***** Dataset extract *****

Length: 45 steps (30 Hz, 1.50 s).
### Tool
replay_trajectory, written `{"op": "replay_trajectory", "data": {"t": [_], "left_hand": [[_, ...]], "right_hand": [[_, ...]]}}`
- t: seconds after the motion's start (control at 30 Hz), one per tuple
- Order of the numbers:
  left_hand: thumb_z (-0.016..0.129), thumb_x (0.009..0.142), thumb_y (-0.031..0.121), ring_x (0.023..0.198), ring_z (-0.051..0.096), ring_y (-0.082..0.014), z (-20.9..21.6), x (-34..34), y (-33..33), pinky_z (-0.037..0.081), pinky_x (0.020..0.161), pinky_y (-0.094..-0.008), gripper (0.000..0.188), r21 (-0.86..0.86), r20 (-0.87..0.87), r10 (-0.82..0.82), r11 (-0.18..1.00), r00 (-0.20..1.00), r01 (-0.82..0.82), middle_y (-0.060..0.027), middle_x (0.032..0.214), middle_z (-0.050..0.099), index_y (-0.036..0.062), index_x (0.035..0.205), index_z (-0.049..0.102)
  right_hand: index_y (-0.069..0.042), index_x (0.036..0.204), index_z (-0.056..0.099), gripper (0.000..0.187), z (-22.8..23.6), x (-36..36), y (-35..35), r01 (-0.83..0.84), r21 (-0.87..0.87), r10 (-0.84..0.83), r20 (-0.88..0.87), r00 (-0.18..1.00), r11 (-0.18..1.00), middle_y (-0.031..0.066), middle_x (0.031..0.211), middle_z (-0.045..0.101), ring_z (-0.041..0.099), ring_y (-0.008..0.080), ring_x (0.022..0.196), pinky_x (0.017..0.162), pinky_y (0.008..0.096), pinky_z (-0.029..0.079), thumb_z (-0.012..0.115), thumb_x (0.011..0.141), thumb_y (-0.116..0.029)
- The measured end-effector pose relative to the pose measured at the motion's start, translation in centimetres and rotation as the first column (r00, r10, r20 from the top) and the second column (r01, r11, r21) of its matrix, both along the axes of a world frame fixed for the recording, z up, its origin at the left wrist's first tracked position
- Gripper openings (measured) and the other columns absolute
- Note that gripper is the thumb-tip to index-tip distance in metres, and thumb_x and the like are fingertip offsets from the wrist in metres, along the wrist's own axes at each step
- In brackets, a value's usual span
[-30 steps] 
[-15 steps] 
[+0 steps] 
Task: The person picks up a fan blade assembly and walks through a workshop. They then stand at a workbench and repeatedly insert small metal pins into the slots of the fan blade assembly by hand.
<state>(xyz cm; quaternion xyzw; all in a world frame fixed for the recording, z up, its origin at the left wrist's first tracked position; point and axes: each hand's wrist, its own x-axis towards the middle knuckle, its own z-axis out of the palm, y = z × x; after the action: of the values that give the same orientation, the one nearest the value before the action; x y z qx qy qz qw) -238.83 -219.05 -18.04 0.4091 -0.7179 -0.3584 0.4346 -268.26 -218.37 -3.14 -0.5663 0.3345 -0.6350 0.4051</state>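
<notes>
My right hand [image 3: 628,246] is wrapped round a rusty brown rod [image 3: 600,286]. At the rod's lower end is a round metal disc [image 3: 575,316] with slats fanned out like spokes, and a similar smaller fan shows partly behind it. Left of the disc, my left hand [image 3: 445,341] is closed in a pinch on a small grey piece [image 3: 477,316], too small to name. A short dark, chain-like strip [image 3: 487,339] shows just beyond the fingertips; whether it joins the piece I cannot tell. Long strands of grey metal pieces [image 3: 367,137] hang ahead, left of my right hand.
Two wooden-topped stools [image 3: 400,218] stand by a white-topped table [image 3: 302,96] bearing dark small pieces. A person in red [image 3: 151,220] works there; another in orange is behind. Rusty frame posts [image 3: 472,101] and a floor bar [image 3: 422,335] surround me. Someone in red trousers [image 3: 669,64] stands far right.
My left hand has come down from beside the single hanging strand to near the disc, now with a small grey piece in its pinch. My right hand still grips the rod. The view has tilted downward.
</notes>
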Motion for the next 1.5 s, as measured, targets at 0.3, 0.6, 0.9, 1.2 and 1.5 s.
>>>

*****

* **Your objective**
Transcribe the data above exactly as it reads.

* **Result**
Length: 45 steps (30 Hz, 1.50 s).
### Tool
replay_trajectory, written `{"op": "replay_trajectory", "data": {"t": [_], "left_hand": [[_, ...]], "right_hand": [[_, ...]]}}`
- t: seconds after the motion's start (control at 30 Hz), one per tuple
- Order of the numbers:
  left_hand: thumb_z (-0.016..0.129), thumb_x (0.009..0.142), thumb_y (-0.031..0.121), ring_x (0.023..0.198), ring_z (-0.051..0.096), ring_y (-0.082..0.014), z (-20.9..21.6), x (-34..34), y (-33..33), pinky_z (-0.037..0.081), pinky_x (0.020..0.161), pinky_y (-0.094..-0.008), gripper (0.000..0.188), r21 (-0.86..0.86), r20 (-0.87..0.87), r10 (-0.82..0.82), r11 (-0.18..1.00), r00 (-0.20..1.00), r01 (-0.82..0.82), middle_y (-0.060..0.027), middle_x (0.032..0.214), middle_z (-0.050..0.099), index_y (-0.036..0.062), index_x (0.035..0.205), index_z (-0.049..0.102)
  right_hand: index_y (-0.069..0.042), index_x (0.036..0.204), index_z (-0.056..0.099), gripper (0.000..0.187), z (-22.8..23.6), x (-36..36), y (-35..35), r01 (-0.83..0.84), r21 (-0.87..0.87), r10 (-0.84..0.83), r20 (-0.88..0.87), r00 (-0.18..1.00), r11 (-0.18..1.00), middle_y (-0.031..0.066), middle_x (0.031..0.211), middle_z (-0.045..0.101), ring_z (-0.041..0.099), ring_y (-0.008..0.080), ring_x (0.022..0.196), pinky_x (0.017..0.162), pinky_y (0.008..0.096), pinky_z (-0.029..0.079), thumb_z (-0.012..0.115), thumb_x (0.011..0.141), thumb_y (-0.116..0.029)
- The measured end-effector pose relative to the pose measured at the motion's start, translation in centimetres and rotation as the first column (r00, r10, r20 from the top) and the second column (r01, r11, r21) of its matrix, both along the axes of a world frame fixed for the recording, z up, its origin at the left wrist's first tracked position
- Gripper openings (measured) and the other columns absolute
- Note that gripper is the thumb-tip to index-tip distance in metres, and thumb_x and the like are fingertip offsets from the wrist in metres, along the wrist's own axes at each step
- In brackets, a value's usual span
[-30 steps] 
[-15 steps] 
[+0 steps] 
Task: The person picks up a fan blade assembly and walks through a workshop. They then stand at a workbench and repeatedly insert small metal pins into the slots of the fan blade assembly by hand.
<state>(xyz cm; quaternion xyzw; all in a world frame fixed for the recording, z up, its origin at the left wrist's first tracked position; point and axes: each hand's wrist, its own x-axis towards the middle knuckle, its own z-axis out of the palm, y = z × x; after the action: of the values that give the same orientation, the one nearest the value before the action; x y z qx qy qz qw) -238.83 -219.05 -18.04 0.4091 -0.7179 -0.3584 0.4346 -268.26 -218.37 -3.14 -0.5663 0.3345 -0.6350 0.4051</state>
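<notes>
My right hand [image 3: 628,246] is wrapped round a rusty brown rod [image 3: 600,286]. At the rod's lower end is a round metal disc [image 3: 575,316] with slats fanned out like spokes, and a similar smaller fan shows partly behind it. Left of the disc, my left hand [image 3: 445,341] is closed in a pinch on a small grey piece [image 3: 477,316], too small to name. A short dark, chain-like strip [image 3: 487,339] shows just beyond the fingertips; whether it joins the piece I cannot tell. Long strands of grey metal pieces [image 3: 367,137] hang ahead, left of my right hand.
Two wooden-topped stools [image 3: 400,218] stand by a white-topped table [image 3: 302,96] bearing dark small pieces. A person in red [image 3: 151,220] works there; another in orange is behind. Rusty frame posts [image 3: 472,101] and a floor bar [image 3: 422,335] surround me. Someone in red trousers [image 3: 669,64] stands far right.
My left hand has come down from beside the single hanging strand to near the disc, now with a small grey piece in its pinch. My right hand still grips the rod. The view has tilted downward.
</notes>
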Motion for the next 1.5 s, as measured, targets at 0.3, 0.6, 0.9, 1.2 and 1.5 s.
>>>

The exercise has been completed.